This language has remained largely unaltered since first introduced. See, e.g., Civil Code of 1895, § 2902; Code of 1933, § 105-205.

The PAA enables physicians to delegate health care tasks to physician assistants. Under the Act, the "physician who will be responsible for the performance of such physician assistant" submits an application to the Georgia Composite Medical Board that describes the work a licensed physician assistant will do within the scope of the supervising physician’s practice. OCGA §§ 43-34-102 (4); 43-34-103 (a) (2). If approved, the board issues the physician assistant a "license authorizing the assistant to perform medical tasks under the direction and super-vision of the physician." Id. § 43-34-104 (b).

Here’s the rub: the argument I’ve just outlined doesn’t appear to be available to the petitioner in this case. That argument depends on a claim that physicians are vicariously liable for the acts of the physician assistants they supervise because they are in a principal-agent relationship. But no such claim is before us here: although the plaintiff raised a separate claim of vicarious liability under an "actual agency" theory in the trial court, the court rejected that claim, and that ruling was not cross-appealed. So the only ruling the Court of Appeals addressed below was the trial court’s ruling that the physician here was liable for the PA’s conduct because the PAA itself imposed that liability, and the Court of Appeals’ rejection of that ruling is the only issue that would be properly before us if we granted review. In short, the Court of Appeals did not answer the broader question whether a supervising physician is vicariously liable for the acts of a physician assistant serving at his direction as authorized by the PAA, and that question is not presented here in a way that would allow us to address it fully.
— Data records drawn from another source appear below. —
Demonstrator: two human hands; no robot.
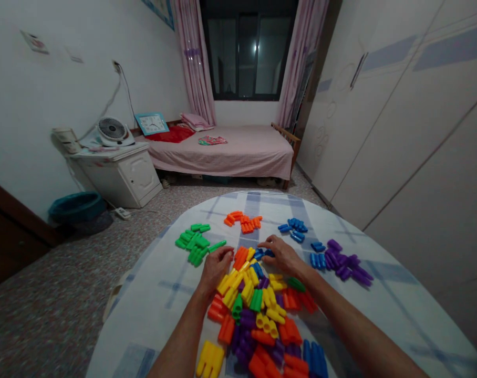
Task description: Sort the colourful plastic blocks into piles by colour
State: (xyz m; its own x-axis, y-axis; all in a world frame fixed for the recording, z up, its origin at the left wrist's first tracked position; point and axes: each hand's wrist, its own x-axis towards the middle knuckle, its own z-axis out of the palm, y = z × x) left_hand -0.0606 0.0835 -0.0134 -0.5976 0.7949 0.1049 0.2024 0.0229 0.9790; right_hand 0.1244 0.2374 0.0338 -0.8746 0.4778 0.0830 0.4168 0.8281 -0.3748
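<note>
A heap of colourful plastic finger-shaped building blocks (247, 294) lies on the table between my forearms. My left hand (218, 266) is at the heap's far left edge, its fingers bent and apart beside an orange block (240, 257). Just beyond those fingers lies a long green block (217, 246). My right hand (281, 255) reaches over the heap's far edge, thumb and forefinger apart around blue blocks (259, 254). Whether its fingertips touch them is unclear. Yellow, purple, orange and green blocks make up the rest of the heap.
Around the heap sit separate groups: green blocks (193, 242), orange blocks (244, 221), blue blocks (296, 229) and purple blocks (346, 262). A checked cloth (175, 320) covers the rounded table. Beyond are a bed (238, 157), a white cabinet (132, 176) and a wardrobe (400, 121).
</note>
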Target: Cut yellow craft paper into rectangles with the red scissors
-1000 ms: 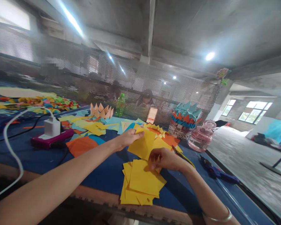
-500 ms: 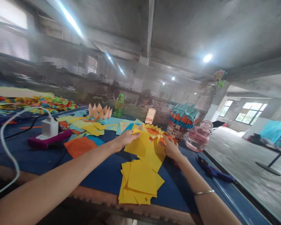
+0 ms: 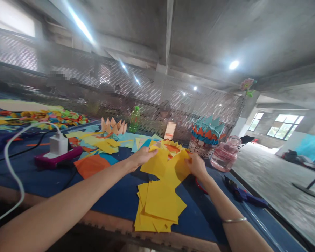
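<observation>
My left hand (image 3: pixel 144 157) pinches the upper left edge of a yellow paper sheet (image 3: pixel 154 165) between thumb and fingers. To its right, my right hand (image 3: pixel 198 167) closes on the upper right corner of another yellow sheet (image 3: pixel 176 175), which partly overlaps the first. Just beyond the sheets lies a ring of folded yellow paper points (image 3: pixel 173 144) with orange inside, its near side hidden. Nearer to me, a loose stack of yellow sheets (image 3: pixel 161 201) rests at the table's front edge.
A purple glue gun (image 3: pixel 248 196) lies at right, near a pink jar (image 3: pixel 225 155) and a cup topped with paper points (image 3: pixel 201 147). At left are a magenta power strip (image 3: pixel 56 158), a white cable and orange paper (image 3: pixel 91 165). A green bottle (image 3: pixel 134 119) stands behind.
My right hand has drawn slightly to the right, away from the pointed ring, and the corner of the sheet it holds has come with it. My left hand keeps its pinch.
</observation>
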`<control>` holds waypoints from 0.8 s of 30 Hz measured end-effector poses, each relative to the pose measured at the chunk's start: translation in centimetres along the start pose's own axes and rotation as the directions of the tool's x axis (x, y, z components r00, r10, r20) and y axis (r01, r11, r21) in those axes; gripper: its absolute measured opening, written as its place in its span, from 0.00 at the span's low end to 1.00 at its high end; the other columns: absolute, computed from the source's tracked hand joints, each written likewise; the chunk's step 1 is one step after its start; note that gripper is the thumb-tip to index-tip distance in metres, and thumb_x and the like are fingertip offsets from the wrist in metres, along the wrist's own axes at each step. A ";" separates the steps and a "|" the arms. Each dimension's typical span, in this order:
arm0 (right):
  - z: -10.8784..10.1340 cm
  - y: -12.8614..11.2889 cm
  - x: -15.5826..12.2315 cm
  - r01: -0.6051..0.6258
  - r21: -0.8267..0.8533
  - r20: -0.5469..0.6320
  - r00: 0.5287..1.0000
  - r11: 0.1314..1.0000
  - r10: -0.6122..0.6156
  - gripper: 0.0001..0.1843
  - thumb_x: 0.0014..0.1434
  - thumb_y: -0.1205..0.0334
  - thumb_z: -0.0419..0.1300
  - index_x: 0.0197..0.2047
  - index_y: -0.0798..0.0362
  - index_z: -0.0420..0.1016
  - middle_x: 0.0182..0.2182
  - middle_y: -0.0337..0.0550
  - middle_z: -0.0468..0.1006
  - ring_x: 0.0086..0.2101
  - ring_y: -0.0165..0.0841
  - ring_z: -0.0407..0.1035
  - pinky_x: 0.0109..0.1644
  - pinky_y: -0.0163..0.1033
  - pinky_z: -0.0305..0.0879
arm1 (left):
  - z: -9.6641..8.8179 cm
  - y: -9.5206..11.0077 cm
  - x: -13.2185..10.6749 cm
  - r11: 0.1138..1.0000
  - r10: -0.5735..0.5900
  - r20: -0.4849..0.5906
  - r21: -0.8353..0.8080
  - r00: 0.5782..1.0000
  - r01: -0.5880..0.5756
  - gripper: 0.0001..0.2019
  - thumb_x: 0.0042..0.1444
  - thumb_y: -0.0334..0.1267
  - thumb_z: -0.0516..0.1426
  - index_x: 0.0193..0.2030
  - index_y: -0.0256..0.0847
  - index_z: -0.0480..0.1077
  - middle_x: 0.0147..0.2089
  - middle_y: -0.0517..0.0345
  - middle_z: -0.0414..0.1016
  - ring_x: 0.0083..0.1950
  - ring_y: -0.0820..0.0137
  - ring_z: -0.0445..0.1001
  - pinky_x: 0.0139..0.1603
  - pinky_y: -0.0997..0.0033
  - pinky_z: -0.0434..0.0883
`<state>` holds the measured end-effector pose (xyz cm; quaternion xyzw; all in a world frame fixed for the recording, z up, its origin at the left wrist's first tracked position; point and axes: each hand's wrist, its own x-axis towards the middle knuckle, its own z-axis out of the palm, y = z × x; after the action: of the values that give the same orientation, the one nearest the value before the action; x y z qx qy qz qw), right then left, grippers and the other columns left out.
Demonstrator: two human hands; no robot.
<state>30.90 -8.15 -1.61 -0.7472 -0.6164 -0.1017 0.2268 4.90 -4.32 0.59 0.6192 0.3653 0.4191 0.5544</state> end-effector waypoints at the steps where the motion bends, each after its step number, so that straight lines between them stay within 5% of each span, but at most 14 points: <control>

Further complicating our review of this question, it appears that the physician sued in this case is not the "primary supervising physician" of the physician assistant here. Although I do not discount the possibility that any given supervising physician and physician assistant could be in a principal-agent relationship under the right circumstances, making that case seems more straightforward in the context of the formal relationship created under the PAA between a primary supervising physician and the physician assistant. See OCGA § 43-34-102 (9) (" ‘Primary supervising physician’ means the physician to whom the board licenses a physician assistant pursuant to a board approved job description and who has the primary responsibility for supervising the practice of a physician assistant pursuant to that physician assistant’s job description."); id. § 43-34-103 (a) (2) (describing the physician who applies to the board to utilize a physician assistant as "the licensed physician who will be responsible for the performance of such physician assistant"); id. § 43-34-104 (a) (explaining that if the board approves an application, the assistant gets a license "authorizing the assistant to perform medical tasks under the direction and supervision" of the applying physician).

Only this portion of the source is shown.